«Il Mercato Europeo un grande successo Diventerà annuale»

22 Maggio 2018

Cioni (Confcommercio): «A giugno altre manifestazioni» Pietrucci: bisogna puntare sulle infrastrutture esterne 

L'AQUILA. Bilancio positivo per la tre giorni dedicata al Mercato europeo. Migliaia i visitatori, concentrati per lo più nella giornata di domenica e sabato sera, buone le presenze negli alberghi della città e alto l'indice di gradimento sulla riuscita della manifestazione.
Sull'onda del successo ottenuto, la Confcommercio, che ha organizzato l'evento insieme all'assessorato comunale alle Attività produttive, punta a fare il bis. Anzi. A rendere l'evento, il primo del genere ospitato nel Centro-sud, un appuntamento annuale fisso per L'Aquila, come anticipato dall'assessore alle Attività produttive, Alessandro Piccinini. La soddisfazione è palpabile. Le giornate soleggiate e piazza Duomo, con i suoi palazzi e chiese in via di ristrutturazione, hanno fatto da cornice perfetta ai tanti banchi degli espositori provenienti da tutta Europa.
«Abbiamo vinto la sfida», il commento di Celso Cioni, direttore regionale della Confcommercio, «grazie anche alla disponibilità della Fiva-Confcommercio nazionale. Un esperimento pienamente riuscito, che diventerà un appuntamento fisso».
Cioni ne approfitta per lanciare un monito agli imprenditori: «È arrivato il momento di anteporre la politica del fare a quella del lamento: la vocazione degli imprenditori è tentare, proporre iniziative, mettersi in gioco, come abbiamo fatto in occasione del Mercato Europeo. Dobbiamo stimolare gli aquilani a rifrequentare il centro storico, il luogo della nostra identità».
Una settantina i banchi che hanno esposto prelibatezze culinarie tipiche delle diverse regioni italiane e provenienti anche da altri Paesi. E poi, l'artigianato tipico, il legno intarsiato, la lavanda della Provenza, i tessuti delle Fiandre.
«Avevamo il limite delle presenze degli espositori dettato dai cantieri del centro storico e dall'impraticabilità di alcune strade», fa notare Cioni, «nonostante questo a piazza Duomo, per tre giorni, è stata restituita un'immagine bellissima: un tripudio di profumi, colori, gente, come prima del sisma del 2009».

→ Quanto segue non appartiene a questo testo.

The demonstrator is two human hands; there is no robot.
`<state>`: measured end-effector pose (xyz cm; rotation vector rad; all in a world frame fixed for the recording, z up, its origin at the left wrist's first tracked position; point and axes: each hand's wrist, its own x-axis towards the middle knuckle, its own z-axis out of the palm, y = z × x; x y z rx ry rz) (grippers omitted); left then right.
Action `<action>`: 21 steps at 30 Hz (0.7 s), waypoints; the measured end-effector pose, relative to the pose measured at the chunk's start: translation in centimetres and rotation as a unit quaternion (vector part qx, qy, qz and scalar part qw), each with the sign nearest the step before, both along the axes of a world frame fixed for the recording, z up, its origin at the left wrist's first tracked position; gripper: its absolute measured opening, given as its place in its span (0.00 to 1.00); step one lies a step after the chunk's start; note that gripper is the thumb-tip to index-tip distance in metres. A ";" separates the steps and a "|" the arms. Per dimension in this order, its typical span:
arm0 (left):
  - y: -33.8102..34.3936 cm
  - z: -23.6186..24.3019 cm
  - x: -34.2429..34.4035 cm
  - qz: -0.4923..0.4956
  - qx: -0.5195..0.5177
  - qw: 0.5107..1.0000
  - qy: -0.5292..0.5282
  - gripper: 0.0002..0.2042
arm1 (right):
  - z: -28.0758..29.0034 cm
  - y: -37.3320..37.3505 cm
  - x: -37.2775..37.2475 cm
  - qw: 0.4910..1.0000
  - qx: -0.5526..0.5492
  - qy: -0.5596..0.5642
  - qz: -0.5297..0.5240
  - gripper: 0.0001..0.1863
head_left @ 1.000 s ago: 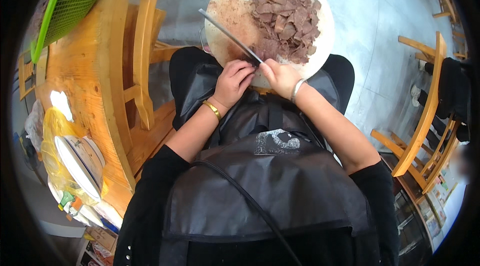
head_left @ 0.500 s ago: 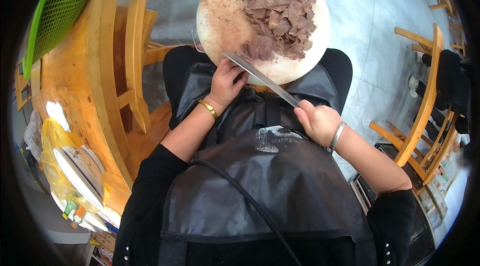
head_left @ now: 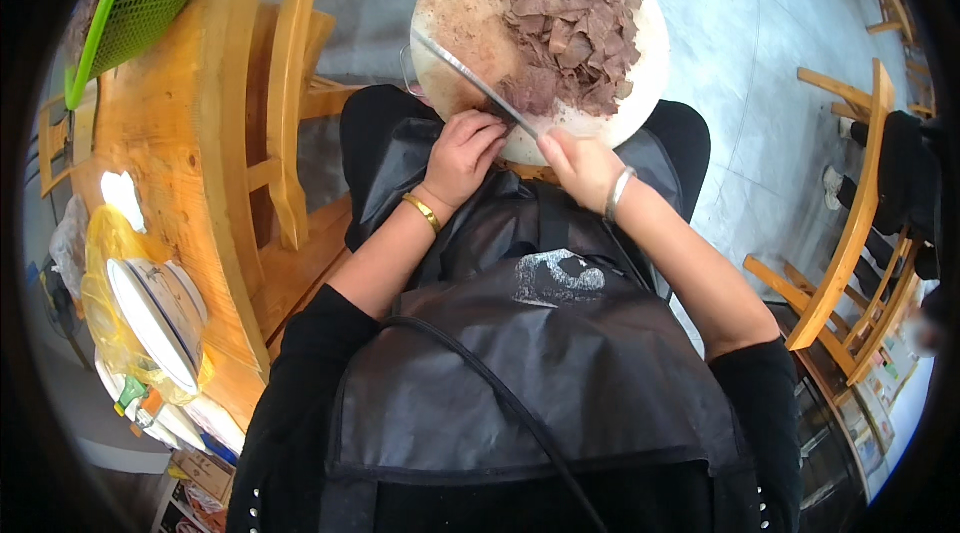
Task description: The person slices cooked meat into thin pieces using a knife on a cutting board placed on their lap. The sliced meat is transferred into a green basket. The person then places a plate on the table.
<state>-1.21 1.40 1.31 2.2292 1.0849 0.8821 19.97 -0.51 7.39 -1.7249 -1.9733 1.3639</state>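
A round white chopping board [head_left: 455,8] stands before my knees, its left part stained brown. Thin slices of dark brown cooked meat [head_left: 575,33] are heaped on its right half. My right hand [head_left: 585,171] is closed round the handle of a long kitchen knife [head_left: 468,75], whose blade slants up and left across the near part of the board. At the board's near edge, my left hand [head_left: 462,161] has its fingers bent and pressed together beside the blade. What they hold, if anything, is hidden under them.
On the left, a wooden table [head_left: 150,143] carries a green mesh basket [head_left: 150,8], a white plate [head_left: 150,323] and a yellow plastic bag [head_left: 105,243]. Wooden chairs [head_left: 285,103] stand beside it. More chairs [head_left: 850,223] and a person in dark clothes [head_left: 900,168] are at right.
My right hand has moved up and left with the knife, so the blade reaches farther over the board. My left hand stays by the near edge, its fingers more bent.
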 end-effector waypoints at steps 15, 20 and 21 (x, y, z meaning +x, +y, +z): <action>0.1 -1.1 -0.1 0.020 -0.020 0.999 -0.033 0.11 | 5.0 -3.0 1.2 0.977 -0.136 -0.149 0.069 0.18; 0.1 -0.8 0.0 0.009 -0.043 0.998 -0.035 0.10 | -1.9 1.2 -2.9 0.996 -0.020 -0.089 0.026 0.20; 0.1 -0.6 0.1 0.005 -0.036 0.999 -0.032 0.10 | -2.1 1.6 -3.0 0.997 -0.007 -0.069 0.016 0.20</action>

Le iniziative della Confcommercio non si esauriscono qui. Il 2 e il 3 giugno il mercato quotidiano tornerà in centro storico. Poi sarà la volta del mercato legato alla festa di San Massimo; infine, l'esposizione dedicata all'antiquariato, la cui data è in via di definizione.

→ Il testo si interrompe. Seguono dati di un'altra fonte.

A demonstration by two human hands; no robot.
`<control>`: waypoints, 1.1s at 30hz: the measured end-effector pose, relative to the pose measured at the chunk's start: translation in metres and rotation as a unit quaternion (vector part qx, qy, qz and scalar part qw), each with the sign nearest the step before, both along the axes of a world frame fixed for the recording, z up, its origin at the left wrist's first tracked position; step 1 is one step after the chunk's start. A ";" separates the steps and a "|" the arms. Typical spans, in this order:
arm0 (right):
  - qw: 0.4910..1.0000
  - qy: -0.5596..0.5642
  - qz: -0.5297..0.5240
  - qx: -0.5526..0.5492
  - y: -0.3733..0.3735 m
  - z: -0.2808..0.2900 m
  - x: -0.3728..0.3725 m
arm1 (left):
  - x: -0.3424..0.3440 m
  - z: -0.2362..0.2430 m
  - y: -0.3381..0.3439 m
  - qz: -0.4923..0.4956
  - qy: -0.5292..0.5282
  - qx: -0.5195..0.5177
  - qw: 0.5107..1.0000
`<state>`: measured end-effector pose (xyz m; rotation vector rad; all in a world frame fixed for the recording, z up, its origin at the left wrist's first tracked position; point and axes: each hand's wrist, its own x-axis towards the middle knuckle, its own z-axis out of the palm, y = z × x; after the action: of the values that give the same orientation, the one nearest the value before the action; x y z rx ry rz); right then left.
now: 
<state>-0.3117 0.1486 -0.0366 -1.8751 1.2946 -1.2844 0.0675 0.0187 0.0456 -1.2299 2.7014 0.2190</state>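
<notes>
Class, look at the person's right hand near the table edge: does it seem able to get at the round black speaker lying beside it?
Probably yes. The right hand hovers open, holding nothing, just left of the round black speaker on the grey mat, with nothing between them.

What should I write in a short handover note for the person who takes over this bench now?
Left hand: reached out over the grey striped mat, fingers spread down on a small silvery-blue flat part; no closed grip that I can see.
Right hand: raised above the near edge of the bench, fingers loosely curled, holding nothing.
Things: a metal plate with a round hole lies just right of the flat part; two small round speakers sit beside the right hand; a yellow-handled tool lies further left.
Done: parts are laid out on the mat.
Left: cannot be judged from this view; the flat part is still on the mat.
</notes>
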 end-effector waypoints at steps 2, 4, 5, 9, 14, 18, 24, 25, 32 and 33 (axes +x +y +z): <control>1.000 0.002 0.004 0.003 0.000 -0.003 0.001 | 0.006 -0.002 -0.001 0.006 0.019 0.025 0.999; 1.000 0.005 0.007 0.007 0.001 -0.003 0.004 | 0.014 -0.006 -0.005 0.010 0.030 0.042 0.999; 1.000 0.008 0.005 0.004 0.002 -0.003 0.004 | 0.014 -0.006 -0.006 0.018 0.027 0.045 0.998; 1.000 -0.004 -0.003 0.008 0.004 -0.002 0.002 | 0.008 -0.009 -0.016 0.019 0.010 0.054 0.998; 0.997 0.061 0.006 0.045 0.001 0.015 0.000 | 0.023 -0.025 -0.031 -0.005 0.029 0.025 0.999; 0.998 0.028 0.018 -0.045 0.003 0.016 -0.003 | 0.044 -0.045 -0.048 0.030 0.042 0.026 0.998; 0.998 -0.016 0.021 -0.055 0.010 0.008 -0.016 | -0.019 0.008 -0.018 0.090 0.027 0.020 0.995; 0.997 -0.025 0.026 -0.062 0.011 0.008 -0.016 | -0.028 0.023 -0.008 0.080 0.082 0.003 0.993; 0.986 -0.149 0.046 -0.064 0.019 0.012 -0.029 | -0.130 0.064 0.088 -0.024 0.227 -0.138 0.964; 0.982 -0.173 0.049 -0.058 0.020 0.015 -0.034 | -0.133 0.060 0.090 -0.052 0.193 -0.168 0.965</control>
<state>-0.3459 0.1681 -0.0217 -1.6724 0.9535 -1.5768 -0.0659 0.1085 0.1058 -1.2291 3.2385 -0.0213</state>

Ora, però, bisogna guardare avanti, come al potenziamento delle infrastrutture. L'accesso ai finanziamenti per le imprese che operano nei comuni dell'Alta Valle dell'Aterno, fa appunto, il paio con altre iniziative, che riguardano il potenziamento delle infrastrutture.

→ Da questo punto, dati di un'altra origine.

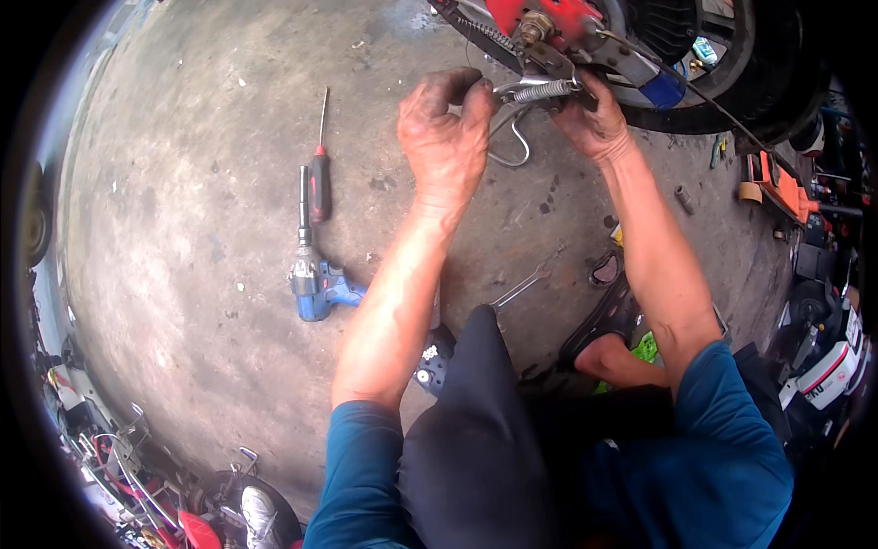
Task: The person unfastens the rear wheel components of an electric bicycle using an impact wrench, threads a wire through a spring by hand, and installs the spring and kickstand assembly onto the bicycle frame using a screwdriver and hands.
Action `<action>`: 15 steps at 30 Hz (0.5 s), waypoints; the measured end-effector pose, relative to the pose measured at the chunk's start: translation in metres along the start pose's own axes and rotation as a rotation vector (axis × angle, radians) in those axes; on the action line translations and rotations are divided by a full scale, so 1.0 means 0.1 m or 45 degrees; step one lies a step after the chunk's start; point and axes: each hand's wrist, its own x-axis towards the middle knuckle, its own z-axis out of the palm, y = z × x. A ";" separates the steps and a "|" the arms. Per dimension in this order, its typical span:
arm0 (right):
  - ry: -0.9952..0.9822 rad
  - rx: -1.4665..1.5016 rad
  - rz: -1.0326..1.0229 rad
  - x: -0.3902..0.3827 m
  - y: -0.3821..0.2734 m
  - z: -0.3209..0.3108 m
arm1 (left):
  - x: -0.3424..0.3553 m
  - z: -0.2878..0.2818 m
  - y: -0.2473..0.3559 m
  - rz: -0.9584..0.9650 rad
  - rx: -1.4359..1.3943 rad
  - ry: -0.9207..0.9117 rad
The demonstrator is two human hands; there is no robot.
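Note:
My left hand [444, 137] is closed in a pinch at the left end of a silver coil spring [541, 91]; what its fingertips grip is hidden. A bent, shiny metal rod [512, 160] curves down beside those fingers. At the spring's right end, my right hand [594, 123] wraps its fingers round a metal bracket [560, 102] under the motorcycle, with the thumb up. Above both hands are the large axle nut [534, 27], a red part [585, 11] and the black-tyred wheel [722, 105].
On the stained concrete floor lie a red-and-black screwdriver [320, 183], a blue impact wrench [315, 293] with a long socket, and a spanner [523, 285]. A loose socket [684, 199] and an orange jack [782, 188] are at right. Motorcycle parts line the lower left.

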 end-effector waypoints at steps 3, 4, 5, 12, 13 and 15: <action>-0.039 -0.051 -0.020 0.03 0.03 0.01 | 0.15 0.29 -0.03 0.379 0.156 0.048; -0.061 -0.046 -0.023 0.02 0.04 0.00 | 0.15 0.37 -0.04 0.398 0.107 0.079; -0.038 -0.067 -0.021 0.02 0.06 0.00 | 0.15 0.42 -0.06 0.417 0.059 0.109; -0.025 -0.064 -0.013 0.01 0.05 -0.01 | 0.15 0.53 -0.15 0.331 -0.073 0.136; -0.024 -0.053 -0.005 0.00 0.05 -0.03 | 0.12 0.54 -0.14 0.277 -0.094 0.134; -0.032 -0.040 0.006 0.01 0.05 -0.04 | 0.12 0.54 -0.13 0.227 -0.111 0.140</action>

«Ora più che mai», dice il consigliere regionale Pierpaolo Pietrucci, «occorre una strategia univoca, di cui sono stati messi in campo solo alcuni pezzi, che riguardano le infrastrutture, come i finanziamenti per la pista ciclabile della Valle dell'Aterno e lo sblocco dei lavori per la superstrada L'Aquila-Amatrice. Ma vanno affrontate tante altre criticità, con umiltà, impegno e assunzione di responsabilità, nella consapevolezza che sono stati commessi degli errori. Aiuteremo le imprese ad accedere alle procedure per l'utilizzo dei fondi».
Qualcosa, quindi, si sta muovendo. Portare gente nel centro storico in maniera estemporanea non basta: occorre un insieme di infrastrutture per una vera attrattiva turistica.